Os poemas mais elusivos usam também essas imagens de sangue e violência, porém dissolvidas em outras; alguns desses poemas parecem parafrasear Ana Cristina Cesar; cito "O que é realidade o que é ficção", que é um dos pontos altos deste livro. Esta passagem poderia estar em A teus pés:
é que seus poderes estão crescendo
agora que está virando mulher
mocinha
vespa-assassina
barata medusa todo carnaval
Há até um poema chamado "Ana C." que questiona essa poeta em termos nada condescendentes, porém com a bela imagem final da "mudez lasciva de vozes/ barganhando/ na água envenenada/ sob a folhagem escura".

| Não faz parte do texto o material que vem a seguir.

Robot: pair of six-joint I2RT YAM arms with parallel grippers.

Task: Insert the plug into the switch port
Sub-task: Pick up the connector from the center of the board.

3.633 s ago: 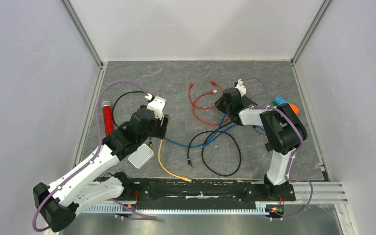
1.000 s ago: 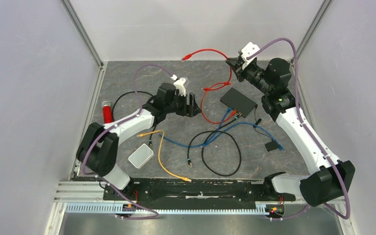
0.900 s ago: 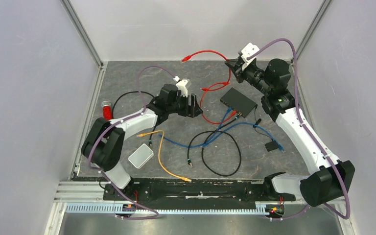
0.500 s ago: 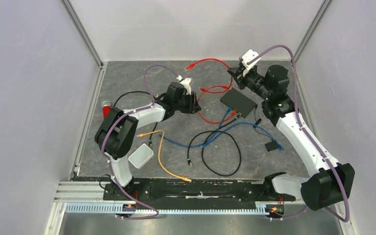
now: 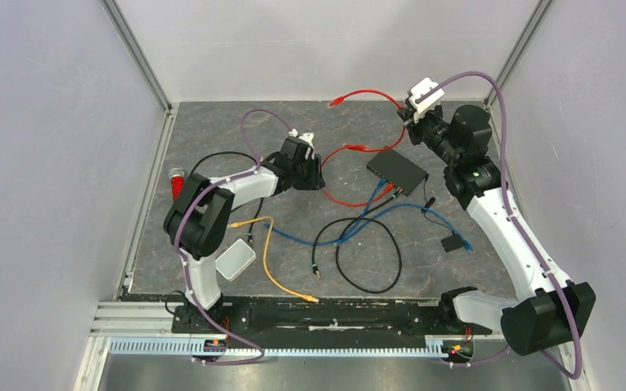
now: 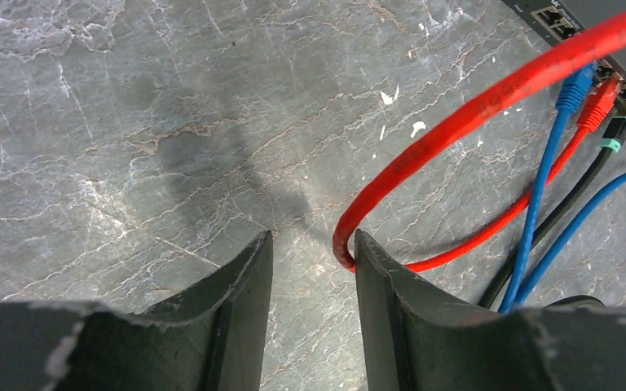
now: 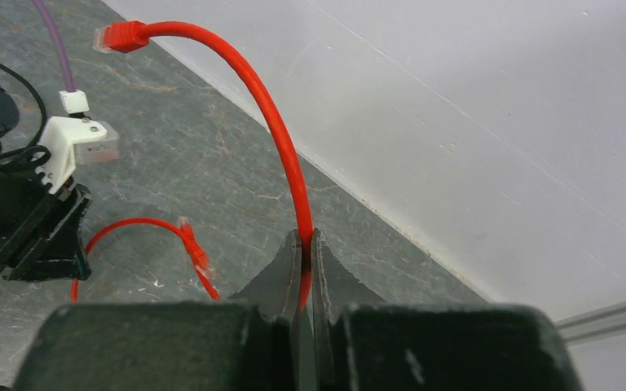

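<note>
My right gripper (image 5: 412, 114) is raised over the far right of the mat, shut on a red cable (image 7: 281, 138). The cable arcs up and left to its free plug (image 7: 122, 34), which hangs in the air (image 5: 336, 103). The black switch (image 5: 397, 172) lies flat below that gripper, with red, blue and black plugs in its near ports (image 6: 599, 106). My left gripper (image 6: 311, 240) is low over the mat left of the switch, jaws partly apart, nothing pinched. A loop of red cable (image 6: 346, 244) rests against its right finger's inner tip.
A second red plug (image 5: 357, 148) lies on the mat near the switch. Blue (image 5: 310, 241), black (image 5: 367, 261) and orange (image 5: 273, 273) cables sprawl across the middle. A white box (image 5: 235, 260) and a red tube (image 5: 178, 181) sit at the left. White walls close off three sides.
My left gripper has reached right to the red loop and narrowed its jaws. My right gripper has carried the held cable and its free plug to the right.
</note>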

"Conversa séria", outro poema mais próximo do fim, parece vir de outra autora: sua ironia é mais próxima da superfície, talvez para que leitores masculinos consigam entendê-lo: "[...] não é razoável/ que você os critique por frequentarem debates políticos/ enquanto não se importam com as mulheres que limpam suas privadas [...]".
Aqui também há uma operação de despacificação desses momentos maiores ou menores da ordem patriarcal. Para a autora, todos eles são igualmente importantes. Este verso, de "Gavetas em tempos difíceis" parece sintetizar essa poética: "Parecem miudezas, são molotov".